§ **Prompt**
Set down the data below in full and exactly, minus the pictures.

§ **Supplied material**
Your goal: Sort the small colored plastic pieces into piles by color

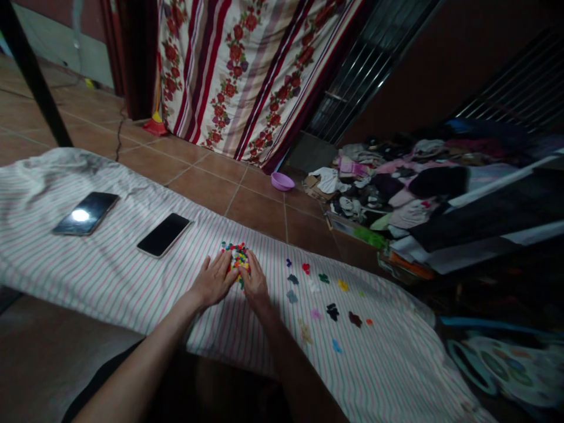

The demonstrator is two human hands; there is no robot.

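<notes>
A heap of small multicoloured pieces [239, 256], perhaps buttons or beads, lies on the striped cloth [211, 323]. My left hand [215, 278] rests flat against the heap's left side, fingers stretched out. Against its right side lies my right hand [255, 281], with the fingers also extended. Both thumbs come close together at the near edge, and part of the heap is hidden beneath the hands. To the right, small groups sorted by colour are spread over the cloth, among them a red group [305, 268], a yellow group [343, 285], a black group [332, 312] and a brown group [355, 319].
Two phones, a dark one [171, 235] and one reflecting a light [88, 214], lie left of my hands. Beyond the cloth's far edge are a tiled floor, a purple basin [282, 181] and a floral curtain [247, 76]. Piled clothes [396, 176] fill the right background.
</notes>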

§ **Exercise response**
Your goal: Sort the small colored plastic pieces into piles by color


The demonstrator is two human hands; there is no robot.

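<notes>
A heap of small multicoloured pieces [239, 256], perhaps buttons or beads, lies on the striped cloth [211, 323]. My left hand [215, 278] rests flat against the heap's left side, fingers stretched out. Against its right side lies my right hand [255, 281], with the fingers also extended. Both thumbs come close together at the near edge, and part of the heap is hidden beneath the hands. To the right, small groups sorted by colour are spread over the cloth, among them a red group [305, 268], a yellow group [343, 285], a black group [332, 312] and a brown group [355, 319].
Two phones, a dark one [171, 235] and one reflecting a light [88, 214], lie left of my hands. Beyond the cloth's far edge are a tiled floor, a purple basin [282, 181] and a floral curtain [247, 76]. Piled clothes [396, 176] fill the right background.
</notes>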

This exercise has nothing further to it.